Keep the Fire Burning…
By: Greg Bailey, APR
These things didn’t exist in 1996 – blogs. If you typed blog in 1996, most people thought your finger slipped typing “bog” and would likely start thinking about wetlands and peat moss. Now, Google, which didn’t exist in 1996, either, has some 228 million results for the search term “first blog post.”
Electronic mail was relatively new, too. I remember asking people for their email addresses – in a tone requesting admission to their inner sanctum – and hoping to be allowed inside. Most people flipped over their business card and scribbled some AOL or Compuserve address down. We thought we were pretty cool because ours said @kvbpr.com.
And we were cool in 1996, three people who’d made the rounds around town, working at firms, a big hospital, newspapers … we KNEW this city and a lot of people knew us. We were ready to take what we had learned working for other people – toss out the bad, recast the good and see if this dream would fly.
It did, it has and here we are 15 years later. Suffice it to say, there have been good days and not so good days; great years and better years – all along living to the words of the late Randy Pausch from The Last Lecture: “It’s not about how to achieve your dreams. It’s about how to lead your life.

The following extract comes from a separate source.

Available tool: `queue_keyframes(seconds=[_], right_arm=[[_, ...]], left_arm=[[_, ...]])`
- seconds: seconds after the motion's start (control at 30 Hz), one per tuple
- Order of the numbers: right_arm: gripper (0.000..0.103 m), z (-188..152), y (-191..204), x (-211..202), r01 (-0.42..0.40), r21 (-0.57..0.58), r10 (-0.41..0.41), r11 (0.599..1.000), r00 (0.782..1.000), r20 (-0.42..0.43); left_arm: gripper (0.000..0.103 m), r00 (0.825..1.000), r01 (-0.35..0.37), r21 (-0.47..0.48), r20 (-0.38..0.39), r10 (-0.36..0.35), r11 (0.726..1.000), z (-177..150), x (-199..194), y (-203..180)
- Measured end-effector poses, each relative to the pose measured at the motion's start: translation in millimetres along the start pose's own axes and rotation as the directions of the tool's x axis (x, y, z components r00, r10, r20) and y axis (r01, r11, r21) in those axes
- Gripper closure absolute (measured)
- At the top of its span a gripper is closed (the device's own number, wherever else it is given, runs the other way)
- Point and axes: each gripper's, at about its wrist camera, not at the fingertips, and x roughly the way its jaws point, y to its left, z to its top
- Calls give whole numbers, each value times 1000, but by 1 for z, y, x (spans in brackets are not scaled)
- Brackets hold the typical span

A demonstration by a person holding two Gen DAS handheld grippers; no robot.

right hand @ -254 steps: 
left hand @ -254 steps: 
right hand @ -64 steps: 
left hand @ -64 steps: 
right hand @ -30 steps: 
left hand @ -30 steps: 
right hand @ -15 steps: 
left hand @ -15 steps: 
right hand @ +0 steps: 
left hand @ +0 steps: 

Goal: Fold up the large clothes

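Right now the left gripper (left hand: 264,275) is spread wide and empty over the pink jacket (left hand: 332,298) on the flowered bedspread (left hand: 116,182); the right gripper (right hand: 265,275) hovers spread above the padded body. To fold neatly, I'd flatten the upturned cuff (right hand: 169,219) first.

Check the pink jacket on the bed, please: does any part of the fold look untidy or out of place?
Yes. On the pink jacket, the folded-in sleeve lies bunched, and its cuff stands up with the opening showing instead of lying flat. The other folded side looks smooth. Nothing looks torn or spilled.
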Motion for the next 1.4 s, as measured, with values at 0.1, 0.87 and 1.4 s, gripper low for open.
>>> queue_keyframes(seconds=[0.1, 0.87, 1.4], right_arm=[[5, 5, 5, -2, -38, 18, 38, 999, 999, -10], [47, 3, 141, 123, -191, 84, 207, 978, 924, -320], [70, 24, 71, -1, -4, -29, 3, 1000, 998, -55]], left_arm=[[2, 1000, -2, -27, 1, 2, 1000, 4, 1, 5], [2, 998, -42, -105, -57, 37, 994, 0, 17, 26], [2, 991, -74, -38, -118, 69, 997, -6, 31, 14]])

If you lead your life the right way, the karma will take care of itself. The dreams will come to you.”
Along the way, none of our dreams would have been realized without the talented, hard working professionals who have come through our door and made their own personal impact on us. Mark Twain once wrote that “really great people make you feel that, you too, can become great.” So true, and I thank them for making us great through these years. For those who have moved on, I miss them and their greatness all the time.
Now, it’s time to move forward. The celebration has been held; the cake has been cut and the stories have been retold – again. They will go back into the cerebral vault, hopefully to emerge in another five years.

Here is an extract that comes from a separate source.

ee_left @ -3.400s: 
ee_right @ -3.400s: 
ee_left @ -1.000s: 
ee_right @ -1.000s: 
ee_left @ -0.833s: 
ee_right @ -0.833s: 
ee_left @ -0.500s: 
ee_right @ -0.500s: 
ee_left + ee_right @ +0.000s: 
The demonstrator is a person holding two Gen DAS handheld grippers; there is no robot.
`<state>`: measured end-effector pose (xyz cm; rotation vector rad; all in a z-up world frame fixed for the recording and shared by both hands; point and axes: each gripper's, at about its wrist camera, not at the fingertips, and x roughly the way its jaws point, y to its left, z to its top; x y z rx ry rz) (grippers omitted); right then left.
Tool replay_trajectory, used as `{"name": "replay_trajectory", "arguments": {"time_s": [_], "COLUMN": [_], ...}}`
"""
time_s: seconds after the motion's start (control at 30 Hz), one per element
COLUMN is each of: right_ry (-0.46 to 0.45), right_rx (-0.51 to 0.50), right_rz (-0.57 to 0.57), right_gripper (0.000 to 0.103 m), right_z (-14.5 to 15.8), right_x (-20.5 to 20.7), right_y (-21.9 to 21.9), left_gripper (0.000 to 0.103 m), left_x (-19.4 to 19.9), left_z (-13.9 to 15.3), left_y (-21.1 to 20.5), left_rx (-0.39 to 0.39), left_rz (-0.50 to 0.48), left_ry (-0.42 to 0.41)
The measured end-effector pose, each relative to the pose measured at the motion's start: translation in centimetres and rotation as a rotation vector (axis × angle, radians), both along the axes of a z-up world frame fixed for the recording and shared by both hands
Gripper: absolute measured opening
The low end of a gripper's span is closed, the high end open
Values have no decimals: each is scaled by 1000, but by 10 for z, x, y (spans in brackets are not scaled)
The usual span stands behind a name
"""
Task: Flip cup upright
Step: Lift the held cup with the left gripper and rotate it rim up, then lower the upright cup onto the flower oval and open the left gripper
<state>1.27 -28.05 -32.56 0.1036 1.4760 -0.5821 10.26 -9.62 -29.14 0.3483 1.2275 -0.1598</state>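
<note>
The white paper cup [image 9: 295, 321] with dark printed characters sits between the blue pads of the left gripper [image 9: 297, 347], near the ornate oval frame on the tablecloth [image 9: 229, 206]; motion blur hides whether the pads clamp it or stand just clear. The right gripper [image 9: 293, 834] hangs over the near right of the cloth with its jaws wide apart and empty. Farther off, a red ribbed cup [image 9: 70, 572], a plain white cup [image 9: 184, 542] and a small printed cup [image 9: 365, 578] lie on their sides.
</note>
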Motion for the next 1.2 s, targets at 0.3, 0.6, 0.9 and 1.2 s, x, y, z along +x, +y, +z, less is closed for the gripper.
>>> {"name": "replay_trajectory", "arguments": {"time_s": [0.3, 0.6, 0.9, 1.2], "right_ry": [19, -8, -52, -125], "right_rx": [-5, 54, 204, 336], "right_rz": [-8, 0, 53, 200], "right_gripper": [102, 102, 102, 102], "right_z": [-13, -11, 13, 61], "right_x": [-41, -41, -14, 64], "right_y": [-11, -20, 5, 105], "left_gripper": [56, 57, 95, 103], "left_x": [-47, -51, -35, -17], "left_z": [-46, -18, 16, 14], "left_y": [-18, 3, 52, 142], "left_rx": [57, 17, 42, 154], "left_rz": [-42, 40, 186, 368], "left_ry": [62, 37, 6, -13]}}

We have, now, history. We can be thankful for our history; for our families and friends and clients who lived this history with us. Now it is time to embrace our history and create new history.
A few years ago, on a solo tour, Bruce Springsteen (most people who know me knew that a Springsteen reference would appear here) closed each show with a cover of a song titled Dream Baby Dream. It goes like this …
Dream baby dream
Come on and dream baby dream
Keep the fire burning
We gotta keep the light burning
Come and dream baby dream.
Amen.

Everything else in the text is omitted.